_To do_. Once the pictures are removed, restate the listing word for word.
▼▼▼
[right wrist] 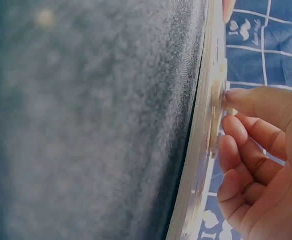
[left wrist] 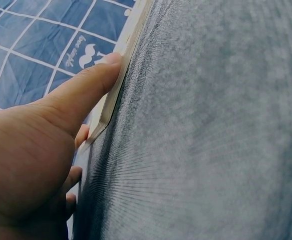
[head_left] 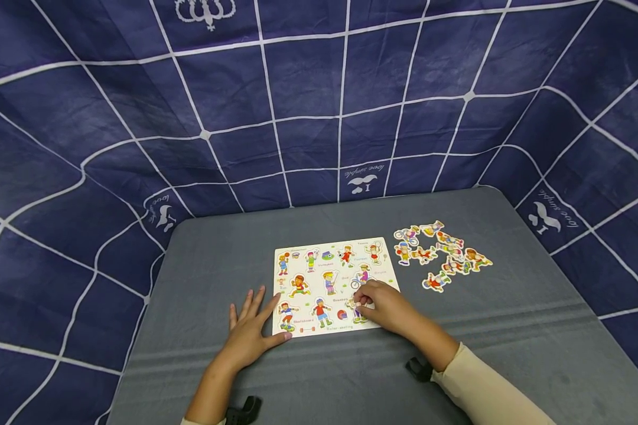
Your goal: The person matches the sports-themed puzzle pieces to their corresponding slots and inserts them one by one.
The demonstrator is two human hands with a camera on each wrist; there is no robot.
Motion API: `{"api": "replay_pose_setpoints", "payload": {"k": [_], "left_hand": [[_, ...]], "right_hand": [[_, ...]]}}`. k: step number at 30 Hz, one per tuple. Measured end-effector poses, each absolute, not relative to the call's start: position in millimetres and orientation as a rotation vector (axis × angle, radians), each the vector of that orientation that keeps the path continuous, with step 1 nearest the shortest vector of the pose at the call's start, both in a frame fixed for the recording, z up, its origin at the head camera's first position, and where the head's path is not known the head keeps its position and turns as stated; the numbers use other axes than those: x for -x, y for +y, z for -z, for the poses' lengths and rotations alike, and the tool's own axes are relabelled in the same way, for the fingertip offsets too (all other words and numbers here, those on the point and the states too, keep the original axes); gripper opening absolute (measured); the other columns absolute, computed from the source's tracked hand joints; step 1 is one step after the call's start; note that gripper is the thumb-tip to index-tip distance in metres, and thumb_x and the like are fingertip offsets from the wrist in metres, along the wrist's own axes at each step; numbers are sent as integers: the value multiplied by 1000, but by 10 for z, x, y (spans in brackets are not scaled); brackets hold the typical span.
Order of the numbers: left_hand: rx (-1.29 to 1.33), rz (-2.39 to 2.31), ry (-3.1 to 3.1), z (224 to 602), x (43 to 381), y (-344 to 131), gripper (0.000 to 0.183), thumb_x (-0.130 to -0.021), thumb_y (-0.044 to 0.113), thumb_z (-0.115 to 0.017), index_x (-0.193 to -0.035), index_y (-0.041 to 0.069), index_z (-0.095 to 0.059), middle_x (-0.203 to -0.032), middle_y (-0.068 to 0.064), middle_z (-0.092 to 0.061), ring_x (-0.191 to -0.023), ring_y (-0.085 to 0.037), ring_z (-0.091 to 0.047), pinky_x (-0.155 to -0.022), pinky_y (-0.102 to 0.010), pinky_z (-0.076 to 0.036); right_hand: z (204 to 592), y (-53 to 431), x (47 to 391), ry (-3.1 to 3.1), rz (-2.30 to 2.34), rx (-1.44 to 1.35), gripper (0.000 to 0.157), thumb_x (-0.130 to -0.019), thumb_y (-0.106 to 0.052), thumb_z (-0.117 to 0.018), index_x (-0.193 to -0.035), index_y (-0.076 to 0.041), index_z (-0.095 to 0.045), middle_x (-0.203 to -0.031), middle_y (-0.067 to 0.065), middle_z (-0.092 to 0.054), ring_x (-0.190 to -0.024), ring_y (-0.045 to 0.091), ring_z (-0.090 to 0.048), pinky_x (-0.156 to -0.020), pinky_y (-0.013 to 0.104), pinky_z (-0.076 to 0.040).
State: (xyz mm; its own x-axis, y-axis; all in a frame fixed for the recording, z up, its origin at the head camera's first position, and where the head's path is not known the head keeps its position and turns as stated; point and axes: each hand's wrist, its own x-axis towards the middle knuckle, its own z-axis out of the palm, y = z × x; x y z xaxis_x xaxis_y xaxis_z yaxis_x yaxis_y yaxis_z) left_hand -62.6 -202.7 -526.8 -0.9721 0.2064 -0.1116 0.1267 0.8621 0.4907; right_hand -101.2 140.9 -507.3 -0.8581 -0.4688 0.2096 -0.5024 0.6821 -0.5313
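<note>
One board (head_left: 316,286), nine loose cutouts (head_left: 477,260). Touching board's near-left corner with splayed left hand (head_left: 246,333); pinching one piece (head_left: 358,314) at board with curled right hand (head_left: 387,306).

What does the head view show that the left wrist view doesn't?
Only the head view: loose, multicoloured flat cutout figures and the bare right hand. Only the left wrist view: the pale side edge of the white rectangular puzzle board, close up. Both: that board, the bare left hand touching it, the grey cloth surface and the navy, white-gridded curtain.
</note>
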Motion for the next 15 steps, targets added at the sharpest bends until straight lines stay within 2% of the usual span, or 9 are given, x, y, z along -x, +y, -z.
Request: {"api": "replay_pose_setpoints", "payload": {"k": [15], "left_hand": [[-265,-745,2874,5256,620,-2035,98,-77,68,-75,-159,31,-35,-171,-12,-14,-158,-43,-5,-117,-75,7]], "right_hand": [[5074,1348,1002,-2873,-910,-830,15,-79,-11,-82,-86,-14,-69,-80,-6,-61,-75,5,-55,-69,22,-46]]}}
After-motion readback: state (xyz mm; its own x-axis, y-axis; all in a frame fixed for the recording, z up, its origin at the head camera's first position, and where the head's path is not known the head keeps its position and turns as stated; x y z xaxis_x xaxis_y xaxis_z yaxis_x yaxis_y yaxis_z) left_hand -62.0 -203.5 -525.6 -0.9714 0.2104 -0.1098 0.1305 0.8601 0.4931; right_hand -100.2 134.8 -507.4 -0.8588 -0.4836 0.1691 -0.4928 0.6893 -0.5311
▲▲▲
_Completed task_.
[right wrist] 
[left wrist] 
[head_left] 
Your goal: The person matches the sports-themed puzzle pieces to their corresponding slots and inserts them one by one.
The demonstrator is two human hands with a camera on each wrist; there is no robot.
Motion API: `{"api": "replay_pose_setpoints", "payload": {"k": [_], "left_hand": [[_, ...]], "right_hand": [[_, ...]]}}`. k: step number at 30 Hz, one per tuple. Measured end-effector poses, each absolute, not relative to the call's start: position in millimetres and orientation as a rotation vector (axis × angle, radians), each the vector of that orientation that keeps the path continuous, with step 1 nearest the shortest vector of the pose at the call's start, both in a frame fixed for the recording, z up, its origin at the head camera's first position, and where the head's path is not known the head keeps its position and turns as stated; the numbers use other axes than those: x for -x, y for +y, z for -z, for the poses' lengths and rotations alike, and the tool's own axes are relabelled in the same way, for the fingertip offsets too (all other words and numbers here, those on the point and the states too, keep the original axes); gripper opening absolute (measured); the other columns absolute, computed from the source's tracked hand joints; step 1 is one step after the call's start; note that gripper is the thumb-tip to index-tip distance in metres, and thumb_x and the like are fingertip offsets from the wrist in metres, along the wrist's own axes at each step; numbers are sent as integers: the value multiplied by 1000, but by 10 for z, x, y (spans in brackets are not scaled); brackets hold the typical span.
Order of the numbers: left_hand: rx (-1.29 to 1.33), rz (-2.39 to 2.31), ry (-3.1 to 3.1), z (224 to 602), x (43 to 381), y (-344 to 131), gripper (0.000 to 0.183), thumb_x (-0.130 to -0.021), thumb_y (-0.044 to 0.113), thumb_z (-0.115 to 0.017), index_x (-0.193 to -0.035), index_y (-0.041 to 0.069), index_z (-0.095 to 0.059), middle_x (-0.203 to -0.032), middle_y (-0.068 to 0.064), middle_z (-0.092 to 0.061), ring_x (-0.191 to -0.023), ring_y (-0.085 to 0.037), ring_z (-0.091 to 0.047), pinky_x (-0.155 to -0.022), pinky_y (-0.102 to 0.010), pinky_z (-0.076 to 0.036); right_hand: z (204 to 592), y (-53 to 431), x (47 to 391), ry (-3.1 to 3.1), rz (-2.30 to 2.34), rx (-1.44 to 1.35), gripper (0.000 to 0.157), thumb_x (-0.130 to -0.019), thumb_y (-0.106 to 0.052), thumb_z (-0.117 to 0.018), index_x (-0.193 to -0.035), index_y (-0.076 to 0.041), index_z (-0.095 to 0.045), middle_x (-0.203 to -0.031), middle_y (-0.067 to 0.065), middle_z (-0.092 to 0.054), ring_x (-0.190 to -0.024), ring_y (-0.045 to 0.091), ring_z (-0.090 to 0.048), pinky_x (-0.156 to -0.020), pinky_y (-0.013 to 0.104), pinky_z (-0.076 to 0.040).
State: (xyz mm; its own x-axis, y-axis; all in a frame fixed for the recording, z up, its origin at the head camera's first position, and where the head's path is not known the head keeps its position and turns as stated; point and axes: each hand's wrist, its own x-axis towards the middle knuckle, its own z-axis out of the palm, y = z × x; x y z xaxis_x xaxis_y xaxis_z yaxis_x yaxis_y yaxis_z) left_hand -62.6 -202.7 -526.8 -0.9721 0.2064 -0.1116 0.1267 0.8621 0.4907; right_hand -101.2 140.9 -507.3 -0.8581 -0.4688 0.2096 -0.5024 0.6821 -0.5313
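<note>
One board (head_left: 316,286), nine loose cutouts (head_left: 477,260). Touching board's near-left corner with splayed left hand (head_left: 246,333); pinching one piece (head_left: 358,314) at board with curled right hand (head_left: 387,306).

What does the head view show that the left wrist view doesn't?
Only the head view: loose, multicoloured flat cutout figures and the bare right hand. Only the left wrist view: the pale side edge of the white rectangular puzzle board, close up. Both: that board, the bare left hand touching it, the grey cloth surface and the navy, white-gridded curtain.
</note>
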Motion for the next 15 steps, targets added at the sharpest bends until straight lines stay within 2% of the usual span, or 9 are given, x, y, z along -x, +y, -z.
Request: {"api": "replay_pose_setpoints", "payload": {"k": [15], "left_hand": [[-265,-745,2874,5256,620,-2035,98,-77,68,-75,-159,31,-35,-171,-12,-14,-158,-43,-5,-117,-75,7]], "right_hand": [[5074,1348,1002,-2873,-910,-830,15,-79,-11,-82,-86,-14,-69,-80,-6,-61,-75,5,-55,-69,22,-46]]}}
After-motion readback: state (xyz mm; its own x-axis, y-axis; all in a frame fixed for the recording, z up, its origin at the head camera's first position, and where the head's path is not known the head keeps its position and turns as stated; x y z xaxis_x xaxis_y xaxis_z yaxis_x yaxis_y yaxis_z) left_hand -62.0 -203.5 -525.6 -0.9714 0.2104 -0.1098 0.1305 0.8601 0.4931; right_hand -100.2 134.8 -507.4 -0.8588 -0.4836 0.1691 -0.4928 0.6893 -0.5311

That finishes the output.